Work required — Look through the data below and count each line where the word "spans" appears. Reply with the count alone.

+ + + + + + +

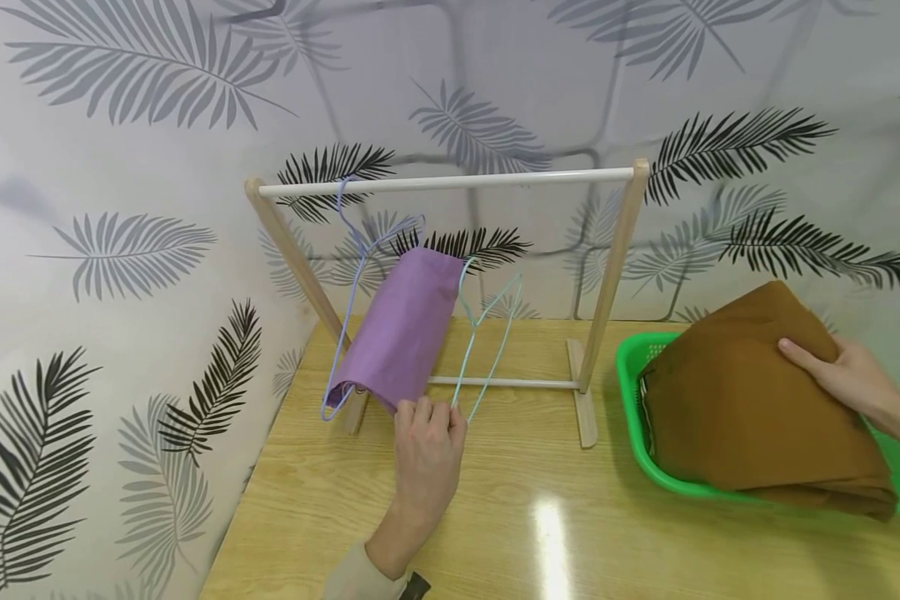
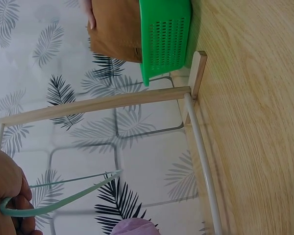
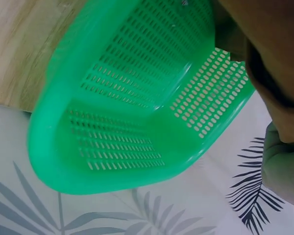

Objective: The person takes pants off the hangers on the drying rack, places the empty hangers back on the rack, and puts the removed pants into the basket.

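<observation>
My left hand grips the lower part of a mint-green hanger, in front of a small rack. In the left wrist view, curled fingers hold the bent end of that hanger. At the right, my right hand holds a folded brown cloth, its thumb on top and its other fingers hidden behind. The cloth is raised at its back edge and overlaps the green basket. Left of the mint hanger, a purple cloth hangs on a lavender hanger.
The rack's white top bar runs between wooden side posts, with a white lower bar near the table. A leaf-patterned backdrop stands behind and to the left. The basket has perforated sides.
</observation>
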### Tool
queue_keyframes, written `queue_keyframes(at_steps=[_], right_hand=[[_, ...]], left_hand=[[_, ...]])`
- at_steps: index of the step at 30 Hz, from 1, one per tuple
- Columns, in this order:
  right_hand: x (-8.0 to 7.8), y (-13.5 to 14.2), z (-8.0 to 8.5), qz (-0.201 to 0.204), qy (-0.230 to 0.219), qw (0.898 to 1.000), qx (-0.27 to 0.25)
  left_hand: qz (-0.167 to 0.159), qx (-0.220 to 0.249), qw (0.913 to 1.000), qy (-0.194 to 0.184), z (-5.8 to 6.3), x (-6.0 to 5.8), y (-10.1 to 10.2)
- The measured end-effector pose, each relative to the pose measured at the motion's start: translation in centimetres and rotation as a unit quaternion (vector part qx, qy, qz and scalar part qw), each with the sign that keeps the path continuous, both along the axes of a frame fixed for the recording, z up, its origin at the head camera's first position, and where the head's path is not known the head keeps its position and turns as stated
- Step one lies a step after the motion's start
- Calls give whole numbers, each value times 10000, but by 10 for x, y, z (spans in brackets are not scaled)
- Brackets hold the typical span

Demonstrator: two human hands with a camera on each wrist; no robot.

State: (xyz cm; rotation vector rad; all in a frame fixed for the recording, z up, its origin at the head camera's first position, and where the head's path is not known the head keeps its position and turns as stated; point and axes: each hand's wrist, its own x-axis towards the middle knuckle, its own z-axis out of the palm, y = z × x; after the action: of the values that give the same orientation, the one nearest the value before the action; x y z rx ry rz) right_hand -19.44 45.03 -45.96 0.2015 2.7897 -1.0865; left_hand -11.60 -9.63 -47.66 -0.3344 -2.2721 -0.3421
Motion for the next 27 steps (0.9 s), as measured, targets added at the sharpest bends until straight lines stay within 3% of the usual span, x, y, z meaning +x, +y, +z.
queue_keyframes(at_steps=[12, 19, 27], right_hand=[[-5, 20, -9, 237, -386, 9981, 415], [-6, 25, -13, 572, -585, 9959, 397], [-6, 29, -18, 592, -658, 9955, 353]], left_hand=[[-24, 86, 10000, 43, -2, 0, 2], [-3, 67, 10000, 39, -4, 1, 1], [32, -26, 10000, -14, -3, 2, 0]])
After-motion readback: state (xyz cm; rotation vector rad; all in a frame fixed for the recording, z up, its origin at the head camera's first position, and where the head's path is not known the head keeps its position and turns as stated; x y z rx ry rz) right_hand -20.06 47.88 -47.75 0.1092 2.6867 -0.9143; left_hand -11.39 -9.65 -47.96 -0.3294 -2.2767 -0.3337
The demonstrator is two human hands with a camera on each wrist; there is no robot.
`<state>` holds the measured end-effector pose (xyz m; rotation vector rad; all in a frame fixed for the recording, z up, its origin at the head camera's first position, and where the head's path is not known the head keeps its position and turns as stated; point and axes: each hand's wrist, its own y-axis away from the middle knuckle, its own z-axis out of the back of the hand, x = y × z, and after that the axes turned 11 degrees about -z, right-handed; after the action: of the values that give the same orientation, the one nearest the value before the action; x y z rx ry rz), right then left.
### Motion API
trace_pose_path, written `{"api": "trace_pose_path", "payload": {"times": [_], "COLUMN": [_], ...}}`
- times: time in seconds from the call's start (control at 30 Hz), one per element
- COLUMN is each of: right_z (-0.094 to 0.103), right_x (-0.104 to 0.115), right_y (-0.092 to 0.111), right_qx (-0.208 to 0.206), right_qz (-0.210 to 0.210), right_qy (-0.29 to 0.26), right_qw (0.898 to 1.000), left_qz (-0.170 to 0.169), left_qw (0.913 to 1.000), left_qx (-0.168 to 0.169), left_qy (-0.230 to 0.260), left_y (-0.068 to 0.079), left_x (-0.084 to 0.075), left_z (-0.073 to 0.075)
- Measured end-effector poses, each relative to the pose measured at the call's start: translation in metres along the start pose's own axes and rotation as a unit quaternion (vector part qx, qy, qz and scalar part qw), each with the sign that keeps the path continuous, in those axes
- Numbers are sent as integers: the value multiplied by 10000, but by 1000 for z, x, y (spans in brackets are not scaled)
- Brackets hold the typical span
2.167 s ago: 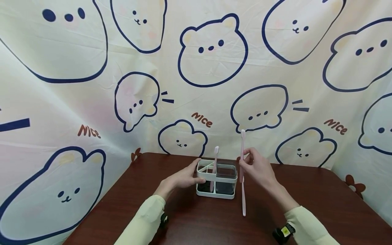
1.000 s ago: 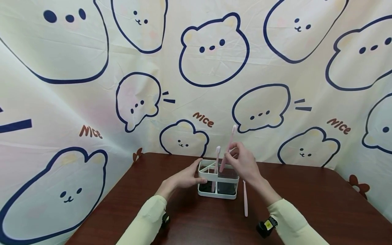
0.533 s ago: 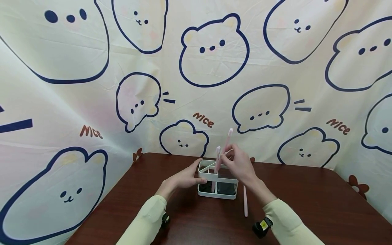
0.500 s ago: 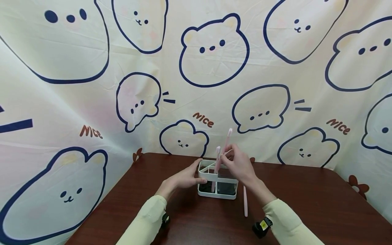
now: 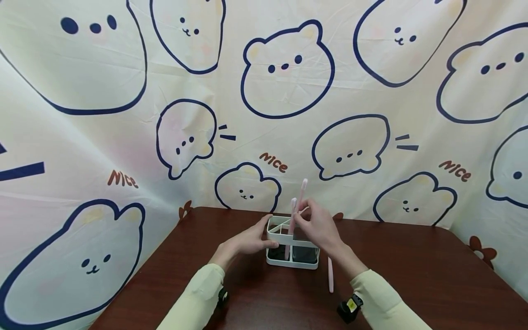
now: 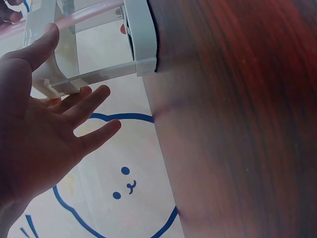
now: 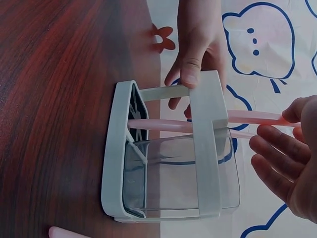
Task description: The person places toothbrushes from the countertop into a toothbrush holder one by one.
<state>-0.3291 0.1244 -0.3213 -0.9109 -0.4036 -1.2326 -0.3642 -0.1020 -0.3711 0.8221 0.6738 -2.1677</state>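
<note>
A white toothbrush holder (image 5: pixel 305 244) with a divided upper frame stands on the table. My left hand (image 5: pixel 246 239) grips its left side, thumb on the upper frame (image 7: pixel 205 144) and fingers behind. A pink toothbrush (image 5: pixel 287 251) stands in the holder, head up. My right hand (image 5: pixel 321 227) pinches another pink toothbrush (image 5: pixel 303 189) between thumb and fingers, head up and leaning right. Its lower end is at the narrow slot beside the standing brush. A clear cup (image 7: pixel 173 168) sits in the holder's right compartment, below my right hand.
A third pink toothbrush (image 5: pixel 330 277) lies on the dark brown wooden table (image 5: pixel 264 298), right of the holder and below my right forearm. Cloth (image 5: pixel 284 133) printed with bear faces hangs behind the table and along its sides.
My right hand has carried its toothbrush left from beside the holder to above it, then lowered it by the standing brush. My left hand stays on the holder.
</note>
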Motion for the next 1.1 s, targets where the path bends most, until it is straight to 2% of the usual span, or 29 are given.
{"api": "trace_pose_path", "payload": {"times": [0.37,0.67,0.83,0.97,1.1], "right_z": [-9,-14,-15,-17,-20], "right_x": [-4,-9,-12,-16,-21], "right_y": [3,5,6,6,5], "right_qx": [68,60,11,-58,-226], "right_qz": [-279,-222,-185,-19,424], "right_qy": [283,431,683,925,1372], "right_qw": [9992,9988,9975,9957,9894], "left_qz": [-44,-61,-38,-32,-35], "left_qw": [10000,10000,10000,10000,10000], "left_qx": [-19,0,-16,-11,-2], "left_qy": [17,22,-13,-3,21], "left_y": [0,-1,-1,0,0], "left_x": [0,1,1,2,3], "left_z": [1,0,0,0,-1]}}
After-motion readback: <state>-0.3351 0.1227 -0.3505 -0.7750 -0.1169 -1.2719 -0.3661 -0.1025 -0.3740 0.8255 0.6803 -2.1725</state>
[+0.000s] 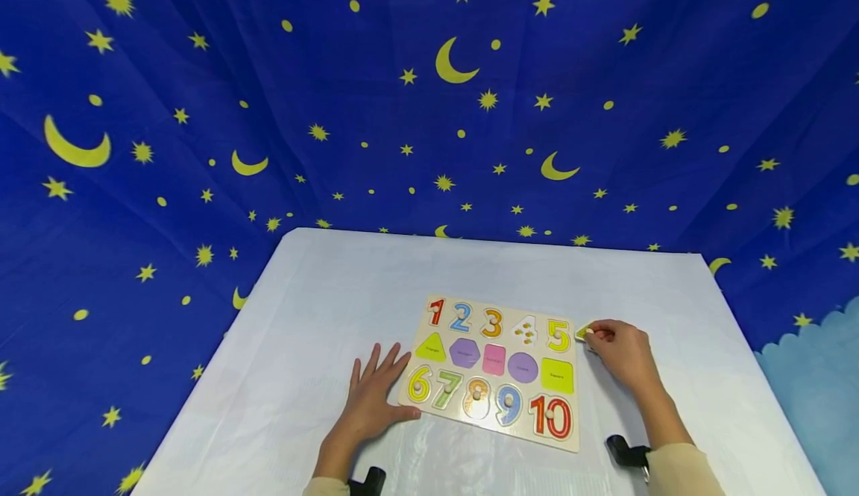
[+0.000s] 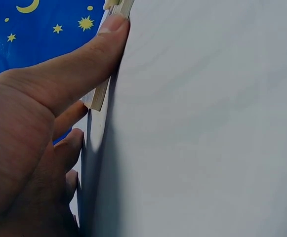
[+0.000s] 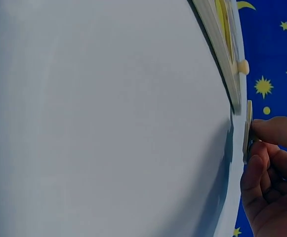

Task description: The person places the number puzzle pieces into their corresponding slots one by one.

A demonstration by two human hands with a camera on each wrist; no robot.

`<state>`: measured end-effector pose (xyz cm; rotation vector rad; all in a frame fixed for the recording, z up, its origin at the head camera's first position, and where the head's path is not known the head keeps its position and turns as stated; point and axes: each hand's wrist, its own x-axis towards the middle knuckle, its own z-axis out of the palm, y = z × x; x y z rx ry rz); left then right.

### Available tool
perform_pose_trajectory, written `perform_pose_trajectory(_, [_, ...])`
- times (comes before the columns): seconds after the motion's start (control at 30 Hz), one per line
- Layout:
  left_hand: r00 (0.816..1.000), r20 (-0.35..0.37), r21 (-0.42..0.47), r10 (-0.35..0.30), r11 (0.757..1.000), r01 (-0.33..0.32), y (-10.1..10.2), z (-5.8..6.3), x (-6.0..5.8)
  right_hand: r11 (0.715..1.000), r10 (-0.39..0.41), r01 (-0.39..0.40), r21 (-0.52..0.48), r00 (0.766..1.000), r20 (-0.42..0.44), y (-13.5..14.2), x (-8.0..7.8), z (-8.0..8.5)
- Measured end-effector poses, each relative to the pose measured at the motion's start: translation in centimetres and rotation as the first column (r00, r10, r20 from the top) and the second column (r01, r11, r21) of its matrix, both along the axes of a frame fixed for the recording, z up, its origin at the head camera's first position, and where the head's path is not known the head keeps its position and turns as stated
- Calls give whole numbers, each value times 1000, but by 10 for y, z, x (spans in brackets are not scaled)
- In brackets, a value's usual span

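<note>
A wooden number puzzle board [image 1: 463, 410] lies on the white table, with knobbed numbers and flat coloured shapes. The slot for number 4 [image 1: 526, 330] holds no piece and shows printed pictures. My left hand [image 1: 373, 400] has its fingers spread at the board's left side. Its thumb [image 2: 91, 57] touches the board's edge in the left wrist view. Just right of the number 5 piece [image 1: 558, 336], my right hand [image 1: 624, 354] pinches a small greenish puzzle piece [image 1: 581, 333] by its knob. In the right wrist view that piece [image 3: 248, 111] appears edge-on, its face hidden.
The white table [image 1: 322, 287] reaches to a blue curtain [image 1: 376, 168] with yellow moons and stars behind it. Black wrist mounts [image 1: 627, 451] sit beside both forearms, near the table surface. Light blue cloth hangs at the far right.
</note>
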<state>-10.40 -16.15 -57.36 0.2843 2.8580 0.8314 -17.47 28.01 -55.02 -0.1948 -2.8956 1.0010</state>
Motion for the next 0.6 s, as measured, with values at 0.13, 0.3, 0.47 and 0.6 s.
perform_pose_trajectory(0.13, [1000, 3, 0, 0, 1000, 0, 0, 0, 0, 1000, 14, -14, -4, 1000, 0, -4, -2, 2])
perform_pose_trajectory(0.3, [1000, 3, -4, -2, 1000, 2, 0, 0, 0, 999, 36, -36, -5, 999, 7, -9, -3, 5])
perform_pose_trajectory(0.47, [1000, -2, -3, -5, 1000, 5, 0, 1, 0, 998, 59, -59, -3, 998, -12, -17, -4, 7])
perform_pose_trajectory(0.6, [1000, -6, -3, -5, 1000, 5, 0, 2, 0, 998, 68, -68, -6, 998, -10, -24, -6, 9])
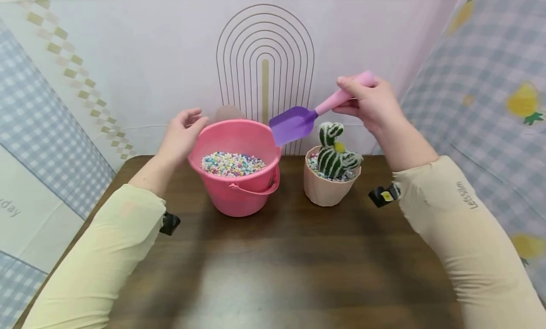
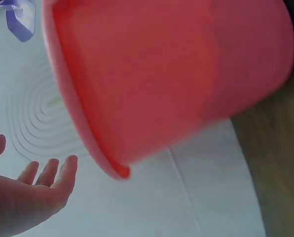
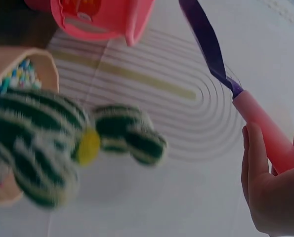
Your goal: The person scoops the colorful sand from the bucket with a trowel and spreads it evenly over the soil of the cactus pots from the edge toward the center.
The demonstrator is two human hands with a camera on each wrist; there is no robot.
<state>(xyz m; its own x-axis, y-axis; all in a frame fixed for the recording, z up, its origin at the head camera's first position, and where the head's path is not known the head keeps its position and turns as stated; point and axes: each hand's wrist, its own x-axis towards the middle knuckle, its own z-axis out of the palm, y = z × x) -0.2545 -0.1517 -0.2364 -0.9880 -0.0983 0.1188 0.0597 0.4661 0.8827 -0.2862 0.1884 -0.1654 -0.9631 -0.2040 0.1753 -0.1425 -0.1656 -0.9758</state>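
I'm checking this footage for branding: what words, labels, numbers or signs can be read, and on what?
"Let'sslim": on the right sleeve; small, so spelling uncertain.
Slanted word on the left cloth: too unclear to read surely.
Red patch on the pink bucket: too blurred to tell any text.
Yellow tag on the black wrist device: too small to read.

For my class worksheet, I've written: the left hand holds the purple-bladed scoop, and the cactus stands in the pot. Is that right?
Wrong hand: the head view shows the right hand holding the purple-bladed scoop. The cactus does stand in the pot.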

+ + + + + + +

Solution below — 3